Start of Exercise material
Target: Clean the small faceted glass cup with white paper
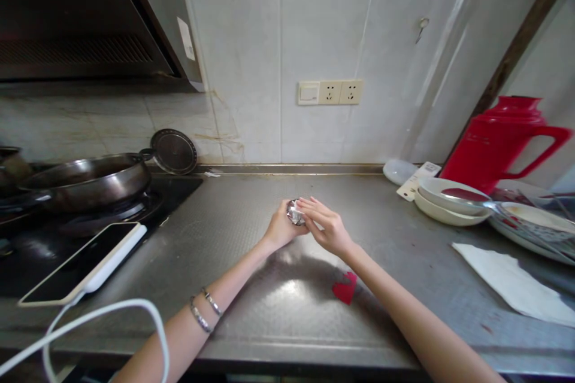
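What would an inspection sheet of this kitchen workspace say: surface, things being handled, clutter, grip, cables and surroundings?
Surface: grey metal counter, reflecting light.
Things handled: shiny silver item, partly hidden by fingers; exact kind unclear.
Clutter: red scrap near the right forearm; phone at left; stacked bowls and white paper at right.
Grip: left hand curls around the silver item; right hand lays its fingers over it.
Cables: white cable loops from the phone's end, crossing before the left forearm.
Surroundings: pan on stove, red flask, wall sockets.
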`<state>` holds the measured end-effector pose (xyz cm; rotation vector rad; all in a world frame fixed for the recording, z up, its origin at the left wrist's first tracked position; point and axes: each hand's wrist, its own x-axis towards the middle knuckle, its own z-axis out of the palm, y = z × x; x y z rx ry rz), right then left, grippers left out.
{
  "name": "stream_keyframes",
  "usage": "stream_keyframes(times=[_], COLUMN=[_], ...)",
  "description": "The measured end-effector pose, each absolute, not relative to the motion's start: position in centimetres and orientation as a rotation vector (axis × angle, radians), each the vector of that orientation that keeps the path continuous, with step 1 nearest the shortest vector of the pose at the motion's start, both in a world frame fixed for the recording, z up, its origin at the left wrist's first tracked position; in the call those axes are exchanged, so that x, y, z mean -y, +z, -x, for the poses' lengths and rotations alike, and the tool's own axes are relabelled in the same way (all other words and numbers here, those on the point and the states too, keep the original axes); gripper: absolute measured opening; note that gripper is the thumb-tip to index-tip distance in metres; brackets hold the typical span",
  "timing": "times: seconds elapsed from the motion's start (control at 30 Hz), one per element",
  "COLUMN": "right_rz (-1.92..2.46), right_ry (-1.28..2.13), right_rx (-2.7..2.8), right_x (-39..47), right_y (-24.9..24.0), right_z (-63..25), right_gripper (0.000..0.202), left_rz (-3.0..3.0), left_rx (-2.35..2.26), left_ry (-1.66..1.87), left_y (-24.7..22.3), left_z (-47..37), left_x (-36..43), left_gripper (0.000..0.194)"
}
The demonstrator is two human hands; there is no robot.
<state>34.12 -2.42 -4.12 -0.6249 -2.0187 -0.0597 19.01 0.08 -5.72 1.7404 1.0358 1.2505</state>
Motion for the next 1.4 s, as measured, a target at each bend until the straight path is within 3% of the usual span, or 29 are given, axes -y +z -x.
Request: stream_keyframes(times=[0.3,0.47,0.77,1.03,1.2,1.4], right_rz=[0.681,0.57,0.814,0.689,0.861,0.798], right_ry=[-0.04,-0.077,0.21,0.092,0.315,0.612], right_rx=[1.903,2.052,1.745,1.82,1.669,1.775], right_x=[1.6,2.4,2.0,2.5,1.9,2.1], right_y=[-4.4,-4.1,-4.0,-4.2,-4.2,-3.8], right_z=[-34.8,-34.8,-34.6,-34.6,-34.6,-34.6], right_gripper=[0.034,0.033,0.026,0.028,0.03,0.041], left_rz=[-1.649,-1.778,-1.693,-1.542,-1.449,-1.269], left_rx=[-1.025,-1.045,-1.031,-0.967,-0.976,-0.896], left_ry=[1.275,1.279,1.228,1.255,1.186,1.059], left_y=[-6.4,-5.7,-5.8,-5.2,-4.7,-3.5], left_z=[-19.1,-19.1,-19.4,-19.5,-19.6,-18.9], left_x=[-0.6,0.2,0.4,0.5,1.3,1.5], left_gripper=[0.069,0.062,0.072,0.06,0.064,0.045])
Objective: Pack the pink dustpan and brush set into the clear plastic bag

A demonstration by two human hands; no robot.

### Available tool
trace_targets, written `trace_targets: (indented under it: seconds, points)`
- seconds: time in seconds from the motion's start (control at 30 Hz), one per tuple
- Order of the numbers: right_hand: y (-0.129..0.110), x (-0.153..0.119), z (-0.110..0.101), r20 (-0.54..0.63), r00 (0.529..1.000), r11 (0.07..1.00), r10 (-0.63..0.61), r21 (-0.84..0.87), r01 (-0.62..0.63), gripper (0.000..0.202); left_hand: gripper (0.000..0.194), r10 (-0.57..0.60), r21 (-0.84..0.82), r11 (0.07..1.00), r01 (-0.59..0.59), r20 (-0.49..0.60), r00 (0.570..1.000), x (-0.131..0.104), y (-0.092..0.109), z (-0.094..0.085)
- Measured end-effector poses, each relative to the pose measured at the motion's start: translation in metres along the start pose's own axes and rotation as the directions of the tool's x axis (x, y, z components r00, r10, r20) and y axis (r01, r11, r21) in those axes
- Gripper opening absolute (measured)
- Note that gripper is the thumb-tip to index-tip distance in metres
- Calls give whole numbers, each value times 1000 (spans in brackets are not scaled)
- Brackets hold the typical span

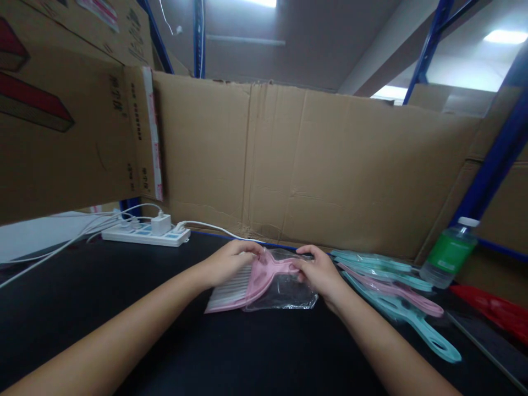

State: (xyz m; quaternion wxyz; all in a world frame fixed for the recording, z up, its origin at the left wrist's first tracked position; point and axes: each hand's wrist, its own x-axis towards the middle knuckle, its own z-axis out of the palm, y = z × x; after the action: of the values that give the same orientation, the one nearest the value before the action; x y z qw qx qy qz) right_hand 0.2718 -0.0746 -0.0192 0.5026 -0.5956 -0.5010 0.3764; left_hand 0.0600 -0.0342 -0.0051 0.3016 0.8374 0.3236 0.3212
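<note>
Pink comb (251, 280) lies btwn both hands, long axis L-R, half in clear bag (284, 289). Left hand (231, 263) pinches toothed end, right hand (319, 272) grips handle + bag; equally near.

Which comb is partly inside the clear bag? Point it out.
The pink comb between the left hand and right hand, handle in the clear bag; the comb pile lies bare alongside.

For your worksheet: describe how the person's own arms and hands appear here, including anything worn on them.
Both forearms are bare up to the picture's edge, with no sleeves visible. The left hand and the right hand wear no gloves, and no rings, watch or bracelets show. Fingernails look short and unpainted.
</note>
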Motion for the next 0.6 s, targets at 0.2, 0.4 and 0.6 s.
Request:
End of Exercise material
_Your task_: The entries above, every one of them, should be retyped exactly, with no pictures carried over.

_Worked solution_:
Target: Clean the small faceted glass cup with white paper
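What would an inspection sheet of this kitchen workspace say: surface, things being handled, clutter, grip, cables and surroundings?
Surface: grey metal counter, reflecting light.
Things handled: shiny silver item, partly hidden by fingers; exact kind unclear.
Clutter: red scrap near the right forearm; phone at left; stacked bowls and white paper at right.
Grip: left hand curls around the silver item; right hand lays its fingers over it.
Cables: white cable loops from the phone's end, crossing before the left forearm.
Surroundings: pan on stove, red flask, wall sockets.
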`<state>` holds the measured end-effector pose (xyz cm; rotation vector rad; all in a world frame fixed for the recording, z up, its origin at the left wrist's first tracked position; point and axes: each hand's wrist, its own x-axis towards the middle knuckle, its own z-axis out of the palm, y = z × x; x y z rx ry rz), right then left, grippers left out.
{
  "name": "stream_keyframes",
  "usage": "stream_keyframes(times=[_], COLUMN=[_], ...)",
  "description": "The measured end-effector pose, each absolute, not relative to the motion's start: position in centimetres and orientation as a rotation vector (axis × angle, radians), each the vector of that orientation that keeps the path continuous, with step 1 nearest the shortest vector of the pose at the motion's start, both in a world frame fixed for the recording, z up, its origin at the left wrist's first tracked position; in the call those axes are exchanged, so that x, y, z mean -y, +z, -x, for the poses' lengths and rotations alike, and the tool's own axes are relabelled in the same way (all other words and numbers here, those on the point and the states too, keep the original axes); gripper: absolute measured opening; note that gripper is the thumb-tip to index-tip distance in metres; brackets hold the typical span",
  "timing": "times: seconds elapsed from the motion's start (control at 30 Hz), one per element",
  "COLUMN": "right_rz (-1.92..2.46), right_ry (-1.28..2.13), right_rx (-2.7..2.8), right_x (-39..47), right_y (-24.9..24.0), right_z (-63..25), right_gripper (0.000..0.202), left_rz (-3.0..3.0), left_rx (-2.35..2.26), left_ry (-1.66..1.87), left_y (-24.7..22.3), left_z (-47..37), left_x (-36..43), left_gripper (0.000..0.194)"
}
The demonstrator is two human hands; there is no robot.
<state>34.12 -2.42 -4.12 -0.6249 -2.0187 -0.0597 19.01 0.08 -5.72 1.7404 1.0358 1.2505</state>
Motion for the next 1.4 s, as measured, a target at each bend until the straight path is within 3% of the usual span, or 29 are given, axes -y +z -x.
Request: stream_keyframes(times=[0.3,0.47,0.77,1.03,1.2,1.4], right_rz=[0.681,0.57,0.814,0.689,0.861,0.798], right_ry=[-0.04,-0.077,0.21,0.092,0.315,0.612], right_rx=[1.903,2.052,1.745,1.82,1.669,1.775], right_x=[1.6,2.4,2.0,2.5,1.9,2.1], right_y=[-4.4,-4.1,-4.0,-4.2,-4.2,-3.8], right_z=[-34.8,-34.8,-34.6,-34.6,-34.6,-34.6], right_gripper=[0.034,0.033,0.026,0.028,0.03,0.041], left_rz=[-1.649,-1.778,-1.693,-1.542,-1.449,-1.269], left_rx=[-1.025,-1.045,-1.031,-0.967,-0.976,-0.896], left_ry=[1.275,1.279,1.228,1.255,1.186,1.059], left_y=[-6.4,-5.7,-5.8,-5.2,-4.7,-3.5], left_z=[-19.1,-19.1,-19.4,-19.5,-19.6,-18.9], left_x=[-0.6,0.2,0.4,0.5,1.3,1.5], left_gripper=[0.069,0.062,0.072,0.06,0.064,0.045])
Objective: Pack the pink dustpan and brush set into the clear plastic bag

A demonstration by two human hands; no robot.

### Available tool
trace_targets, written `trace_targets: (indented under it: seconds, points)`
- seconds: time in seconds from the motion's start (control at 30 Hz), one per tuple
- Order of the numbers: right_hand: y (-0.129..0.110), x (-0.153..0.119), z (-0.110..0.101), r20 (-0.54..0.63), r00 (0.529..1.000), r11 (0.07..1.00), r10 (-0.63..0.61), r21 (-0.84..0.87), r01 (-0.62..0.63), gripper (0.000..0.202); left_hand: gripper (0.000..0.194), r10 (-0.57..0.60), r21 (-0.84..0.82), r11 (0.07..1.00), r01 (-0.59..0.59), r20 (-0.49..0.60), r00 (0.570..1.000), x (-0.131..0.104), y (-0.092..0.109), z (-0.094..0.085)
- Measured end-effector poses, each relative to the pose measured at the motion's start: translation in metres along the start pose's own axes and rotation as the directions of the tool's x axis (x, y, z components r00, r10, r20) and y axis (r01, r11, r21) in those axes
- Gripper opening absolute (measured)
- Note that gripper is the thumb-tip to index-tip distance in metres
- Calls give whole numbers, each value times 1000 (spans in brackets are not scaled)
- Brackets hold the typical span


State: (xyz m; quaternion wxyz; all in a world frame fixed for the recording, z up, its origin at the left wrist's first tracked position; point and axes: each hand's wrist, its own x-axis towards the middle knuckle, its own z-axis out of the palm, y = z × x; after the action: of the values that give the same orientation, the one nearest the value before the action; x y z qw qx qy qz) right_hand 0.2718 -0.0746 -0.0192 0.5026 -0.5956 -0.5010 0.3764; left_hand 0.0600 -0.0342 -0.0051 0.3016 0.8374 0.3236 0.3212
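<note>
Pink comb (251, 280) lies btwn both hands, long axis L-R, half in clear bag (284, 289). Left hand (231, 263) pinches toothed end, right hand (319, 272) grips handle + bag; equally near.

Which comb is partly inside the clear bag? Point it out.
The pink comb between the left hand and right hand, handle in the clear bag; the comb pile lies bare alongside.

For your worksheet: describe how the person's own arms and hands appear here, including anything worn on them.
Both forearms are bare up to the picture's edge, with no sleeves visible. The left hand and the right hand wear no gloves, and no rings, watch or bracelets show. Fingernails look short and unpainted.
</note>
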Motion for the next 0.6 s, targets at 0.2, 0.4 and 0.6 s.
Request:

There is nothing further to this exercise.